• **TASK BRIEF**
From the material below, reproduce exactly the stretch of lines that begins with the line holding "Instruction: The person" and ends with the line holding "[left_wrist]", skipping the pictures.

__________

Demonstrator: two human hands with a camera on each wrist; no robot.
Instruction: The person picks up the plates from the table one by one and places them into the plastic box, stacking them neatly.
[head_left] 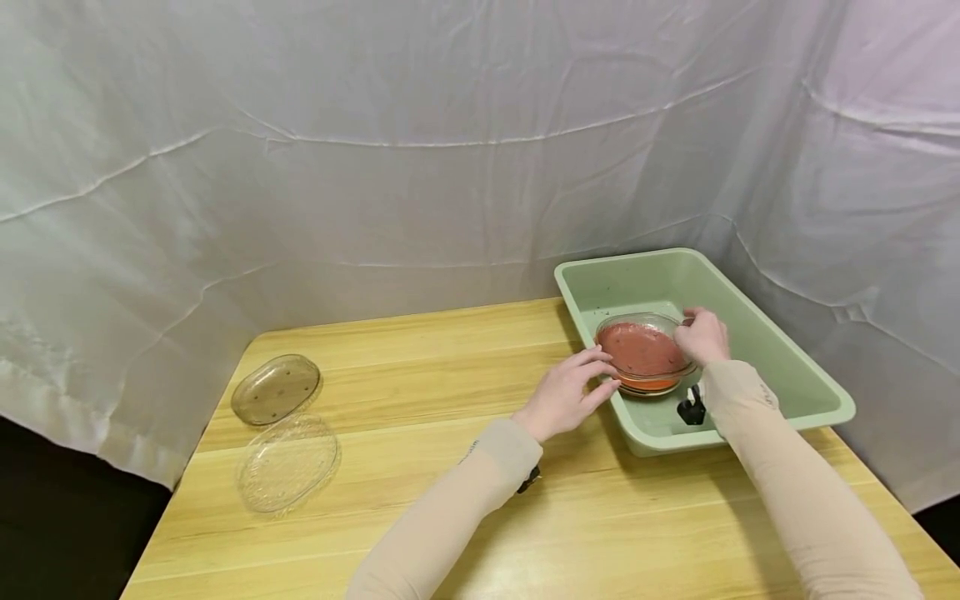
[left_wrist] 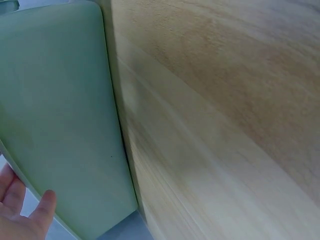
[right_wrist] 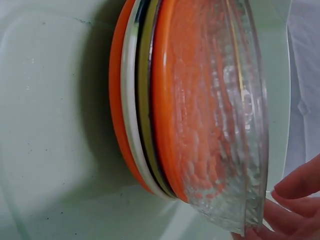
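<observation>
A stack of plates stands in the green basin, towards its near left side. On top sits a clear textured glass plate, its rim pinched at the right by my right hand. Beneath the glass lies an orange plate, then a green plate, a whitish plate and another orange plate. My left hand is at the basin's left rim, fingers loosely extended towards the near left edge of the stack. In the left wrist view its thumb and fingers show beside the rim.
On the left of the wooden table lie a brown see-through oval dish and, just nearer, a clear textured glass dish. Pale curtains hang behind the table and along its sides. A black device shows at the right wrist.
</observation>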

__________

• **WRITTEN SOLUTION**
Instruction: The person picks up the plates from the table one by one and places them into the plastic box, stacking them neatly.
[head_left] 
[left_wrist] 

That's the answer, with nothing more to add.